A médica uroginecologista Rebeka Cavalcanti, responsável pela urologia feminina do Hospital Servidores do Estado, no Rio, conta que orienta as pacientes que chegam ao consultório a partilhar informações com seus parceiros, pessoas que confiam, ou filhas, por exemplo. A ideia é que elas possam sentir-se acolhidas diante de episódios de escapes urinários ou de vontade de ir ao banheiro repetidas vezes.
— Sempre faço esse tipo de convite para pacientes com a idade mais avançada. Quando são pacientes mais jovens, por sua vez, faço mais a sugestão de falar sobre o tema com outras pessoas — explica a médica. — Há pessoas que precisam ir ao banheiro repetidas vezes por conta do diagnóstico que pode ser de urgência urinária e incontinência e quem está ao redor delas tem que entender que aquilo é uma condição clínica, não é fuga ou falta de vontade de trabalhar. Teve uma paciente que contou que conhecia todos os banheiros da Disney, mas não todos os brinquedos, e que o marido e o filho reclamaram.
Limites
Os médicos ouvidos pelo GLOBO, porém, ressaltam que há limites para essa participação.

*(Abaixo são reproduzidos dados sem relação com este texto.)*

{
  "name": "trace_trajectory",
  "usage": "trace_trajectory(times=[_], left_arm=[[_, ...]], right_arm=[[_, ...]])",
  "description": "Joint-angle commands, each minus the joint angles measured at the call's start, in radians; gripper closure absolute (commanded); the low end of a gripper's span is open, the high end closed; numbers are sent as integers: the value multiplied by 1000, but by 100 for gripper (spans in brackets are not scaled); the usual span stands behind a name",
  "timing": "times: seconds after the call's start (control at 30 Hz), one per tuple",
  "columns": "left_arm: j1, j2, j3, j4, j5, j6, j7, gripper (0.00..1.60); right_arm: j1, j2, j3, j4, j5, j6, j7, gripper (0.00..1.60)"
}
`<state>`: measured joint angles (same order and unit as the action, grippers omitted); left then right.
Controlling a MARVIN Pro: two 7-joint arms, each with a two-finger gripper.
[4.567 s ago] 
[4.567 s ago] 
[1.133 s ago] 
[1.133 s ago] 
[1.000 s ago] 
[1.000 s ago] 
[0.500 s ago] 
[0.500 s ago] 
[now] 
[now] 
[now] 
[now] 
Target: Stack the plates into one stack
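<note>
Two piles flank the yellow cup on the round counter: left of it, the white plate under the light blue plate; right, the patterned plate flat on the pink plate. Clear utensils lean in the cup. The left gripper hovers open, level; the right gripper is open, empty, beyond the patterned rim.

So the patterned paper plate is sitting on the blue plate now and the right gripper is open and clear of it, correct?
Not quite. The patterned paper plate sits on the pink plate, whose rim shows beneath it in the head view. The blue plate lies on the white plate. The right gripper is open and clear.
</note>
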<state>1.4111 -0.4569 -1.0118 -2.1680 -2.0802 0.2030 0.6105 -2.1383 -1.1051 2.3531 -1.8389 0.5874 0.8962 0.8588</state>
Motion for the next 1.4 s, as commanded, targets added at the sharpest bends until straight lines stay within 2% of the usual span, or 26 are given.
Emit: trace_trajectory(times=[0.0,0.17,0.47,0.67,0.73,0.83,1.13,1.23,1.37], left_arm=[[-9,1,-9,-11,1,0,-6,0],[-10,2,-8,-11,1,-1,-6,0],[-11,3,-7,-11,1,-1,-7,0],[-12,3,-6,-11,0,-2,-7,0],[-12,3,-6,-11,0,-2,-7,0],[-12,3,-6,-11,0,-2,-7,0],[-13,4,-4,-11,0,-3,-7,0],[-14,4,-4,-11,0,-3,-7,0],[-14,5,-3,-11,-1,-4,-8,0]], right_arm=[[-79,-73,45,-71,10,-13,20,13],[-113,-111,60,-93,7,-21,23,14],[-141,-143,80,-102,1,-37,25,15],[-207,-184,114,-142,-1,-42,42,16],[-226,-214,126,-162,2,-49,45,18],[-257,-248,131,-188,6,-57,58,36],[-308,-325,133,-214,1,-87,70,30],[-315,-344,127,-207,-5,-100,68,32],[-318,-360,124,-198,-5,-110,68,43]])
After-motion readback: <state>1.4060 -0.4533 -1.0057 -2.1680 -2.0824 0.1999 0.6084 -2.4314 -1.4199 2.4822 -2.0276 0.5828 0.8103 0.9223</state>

Ou seja, embora existam benefícios reconhecidos de ter uma rede de apoio ao atravessar diagnósticos desafiadores, é preciso ter em mente que a decisão de compartilhar dados de saúde ou de tratamentos é prerrogativa do paciente.
— Tem um princípio com que a gente tem que tomar cuidado, que é a autonomia. A informação do diagnóstico, de saúde, é do paciente. Quando o paciente está acompanhado de alguém, o ideal deveria ser sempre a gente perguntar para ele se está confortável com a presença de outra pessoa na consulta, que existe a possibilidade de que a outra pessoa ouça a informação de um diagnóstico ali — afirma.
Nesse caso, quando a decisão é contrária à participação de famíliares — por problemas de convivência, ou por quem passa por cuidados não ter vontade de compartilhar seu estado de saúde — a equipe deve respeitar a decisão.
— É preciso ter delicadeza, prestar atenção nos vínculos de afeto de que a pessoa dispõe — diz Ana Coradazzi, médica oncologista e especialista em cuidados paliativos. — Eu já tive um paciente com filhos e irmãos. Mas eles tinham todos brigado muito feio. Pouco se falavam ou brigavam ao se falar. Ao longo do tratamento, ele deixou claro, mesmo em uma fase muito crítica, que não queria que a gente conversasse com ninguém da família. E estava lúcido quando disse isso. Afirmou que queria ser cuidado só pela equipe do hospital. Foi assim, então, que nós fizemos.